In September 2022, NASA slammed a spacecraft into an asteroid moonlet called Dimorphos at more than 14,000 miles per hour (22,530.8 km/h). The impact was deliberate. The mission, known as the Double Asteroid Redirection Test (DART), was designed to test whether a high-speed collision could shift an asteroid’s orbit. It was the first real-world demonstration of a planetary defense strategy.
By initial measurements, the mission succeeded. The orbit of Dimorphos around its larger companion, Didymos, shortened by over 30 minutes. It proved that humans can move a space rock with a kinetic hit. That alone was historic.
But recent peer-reviewed analysis published in The Planetary Science Journal revealed a far more complex outcome than expected. The impact blasted more than 100 large fragments off the asteroid, many moving faster and in directions that didn’t match DART’s trajectory. Some of that ejected material may have delivered more momentum than the spacecraft itself.
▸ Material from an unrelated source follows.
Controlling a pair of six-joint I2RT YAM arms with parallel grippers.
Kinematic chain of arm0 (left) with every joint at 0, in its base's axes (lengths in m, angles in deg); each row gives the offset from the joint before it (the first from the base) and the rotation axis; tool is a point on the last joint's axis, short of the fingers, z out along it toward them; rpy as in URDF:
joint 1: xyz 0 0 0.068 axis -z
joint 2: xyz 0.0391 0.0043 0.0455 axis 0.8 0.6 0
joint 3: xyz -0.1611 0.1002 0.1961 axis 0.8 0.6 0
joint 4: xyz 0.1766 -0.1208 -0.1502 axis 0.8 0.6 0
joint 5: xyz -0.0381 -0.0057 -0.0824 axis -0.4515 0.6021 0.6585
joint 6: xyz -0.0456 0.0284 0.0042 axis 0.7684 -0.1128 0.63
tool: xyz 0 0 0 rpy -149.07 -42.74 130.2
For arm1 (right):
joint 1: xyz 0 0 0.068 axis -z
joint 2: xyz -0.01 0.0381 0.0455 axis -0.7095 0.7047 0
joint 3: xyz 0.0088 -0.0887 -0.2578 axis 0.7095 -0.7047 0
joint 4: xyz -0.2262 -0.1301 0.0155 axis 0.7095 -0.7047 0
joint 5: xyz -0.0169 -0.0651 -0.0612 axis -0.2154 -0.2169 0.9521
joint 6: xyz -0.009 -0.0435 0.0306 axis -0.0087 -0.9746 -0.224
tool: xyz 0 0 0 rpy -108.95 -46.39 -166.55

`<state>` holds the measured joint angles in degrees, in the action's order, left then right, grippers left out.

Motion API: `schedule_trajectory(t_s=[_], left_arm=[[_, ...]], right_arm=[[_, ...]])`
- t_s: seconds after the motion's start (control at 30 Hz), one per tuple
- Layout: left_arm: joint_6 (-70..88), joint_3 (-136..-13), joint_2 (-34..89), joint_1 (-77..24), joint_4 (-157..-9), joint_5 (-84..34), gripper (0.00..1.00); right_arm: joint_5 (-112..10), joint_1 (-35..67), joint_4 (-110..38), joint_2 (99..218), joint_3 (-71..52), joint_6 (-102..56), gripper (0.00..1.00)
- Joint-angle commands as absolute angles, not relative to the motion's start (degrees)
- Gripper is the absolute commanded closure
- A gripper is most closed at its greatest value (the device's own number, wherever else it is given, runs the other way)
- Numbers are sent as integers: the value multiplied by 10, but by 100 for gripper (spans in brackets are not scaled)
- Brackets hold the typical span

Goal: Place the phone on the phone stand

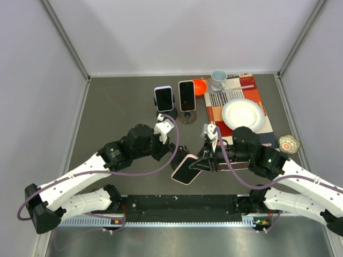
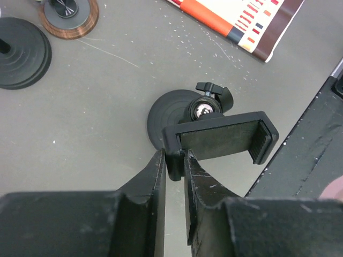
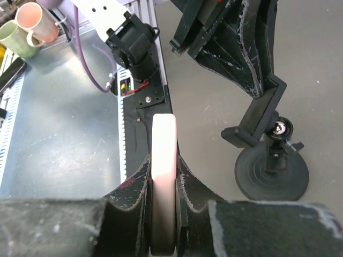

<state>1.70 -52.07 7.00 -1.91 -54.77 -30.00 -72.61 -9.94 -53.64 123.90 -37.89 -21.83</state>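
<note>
A pink phone (image 1: 186, 168) with a dark screen is held tilted above the table by my right gripper (image 1: 206, 161), which is shut on it. In the right wrist view the phone (image 3: 163, 155) shows edge-on between the fingers. The empty black phone stand (image 2: 220, 136) has a round base (image 2: 163, 118) and a wide clamp. My left gripper (image 2: 174, 160) is shut on the clamp's left arm. The stand (image 3: 268, 160) also shows in the right wrist view, just right of the phone, with the left gripper's fingers (image 3: 244, 48) on it. In the top view my left gripper (image 1: 167, 150) is just left of the phone.
Two other phones stand on stands at the back, one (image 1: 164, 99) and another (image 1: 186, 96). A striped placemat (image 1: 252, 91) at the back right carries a white plate (image 1: 244, 114), a cup (image 1: 218, 79) and an orange ball (image 1: 200, 86). A small patterned object (image 1: 289, 143) lies at the right.
</note>
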Motion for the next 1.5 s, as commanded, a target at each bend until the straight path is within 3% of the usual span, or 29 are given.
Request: schedule_trajectory(t_s=[0.0,0.13,0.6,1.17,1.47], left_arm=[[15,-529,78,-20,-569,-303,89],[1,-520,63,-20,-573,-289,100],[-31,-524,12,-21,-543,-231,100],[-37,-501,-4,-20,-565,-213,100],[-41,-497,-8,-20,-563,-219,100]], right_arm=[[-739,-107,-443,1233,-361,-206,100],[-749,-107,-411,1246,-362,-223,100],[-915,-107,-336,1431,-275,-364,100],[-924,-107,-480,1529,-181,-603,100],[-886,-105,-501,1548,-180,-631,100]])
Debris Clouds Carried Unexpected Force
Minutes after the collision, a companion probe called LICIACube, developed by the Italian Space Agency, flew past the asteroid and captured images of the expanding debris plume. These images became critical in a new University of Maryland-led study that tracked 104 large boulders dislodged by the impact.
Some fragments measured more than 11 feet across, moving at speeds of up to 52 meters per second. Far from dispersing evenly, more than 70 percent of the debris clustered in a concentrated southern plume.
“We saw that the boulders weren’t scattered randomly in space,” said Tony Farnham, lead author of the study and a scientist in Maryland’s Department of Astronomy. “They were clustered in two pretty distinct groups, with an absence of material elsewhere, which means that something unknown is at work here.”
The team believes part of the spacecraft, likely its solar panels, collided with two prominent surface boulders, Atabaque and Bodhran, just before the main body hit. These secondary impacts may have shattered the rocks and contributed to the directional debris jets.
Secondary Momentum Changed the Physics
Calculations in the same 2025 Planetary Science Journal paper show that the boulders launched from Dimorphos carried more than three times the momentum of the DART spacecraft itself. Even more significantly, much of that energy moved perpendicular to the original impact path.
Rather than simply altering the orbit, the debris may have caused the asteroid’s orbital plane to tilt by up to one degree. Small in appearance, but substantial in terms of long-term motion.


“The boulders ejected gave an additional kick that was almost as big” as the spacecraft’s, Farnham explained. This complicates assumptions that an asteroid’s course can be reliably altered with a single directional push.
If a threatening asteroid is headed for Earth, and the objective is to shift it with high precision, these secondary effects could reduce accuracy or trigger unintended motion.
Deep Impact Told a Different Story
Nearly two decades earlier, NASA tested a similar concept with a different target. The Deep Impact mission struck Comet Tempel 1 in 2005 to study its interior. That collision produced a predictable, symmetrical plume that closely followed models.
What changed with DART? The surface.
Unlike Tempel 1’s relatively smooth composition, Dimorphos is a rubble-pile asteroid, a loosely bound collection of rocks and voids. This kind of terrain introduced chaotic physics when hit.
“Deep Impact hit a surface that was essentially very small, uniform particles, so its ejecta was relatively smooth and continuous,” said Jessica Sunshine, professor of astronomy and geology at Maryland and co-author of both missions. “And here, we see that DART hit a surface that was rocky and full of large boulders, resulting in chaotic and filamentary structures.”
That difference explains why earlier impact models didn’t fully capture DART’s aftermath. It also raises a critical concern for planetary defense: surface composition matters more than previously accounted for.
More Answers Expected from Hera
While much has been learned, the long-term effects of the DART mission are still unfolding. The European Space Agency’s Hera mission, scheduled to reach Dimorphos in 2026, will offer a second look. Hera is expected to map the asteroid’s new shape and rotation, study the crater left by DART, and refine estimates of momentum transfer.
Hera will play a key role in confirming how much of the energy from the spacecraft and from the debris ultimately changed the asteroid’s behavior.
Data from Hera will also help improve international planetary defense protocols, as coordinated by agencies such as ESA and NASA’s Planetary Defense Coordination Office. This includes refining how surface properties are assessed and how energy transfer models are updated for real-world application.
Farnham emphasized the broader stakes in his team’s findings. “We succeeded in deflecting an asteroid, moving it from its orbit. But that additional factor changes the physics we need to consider when planning these types of missions.”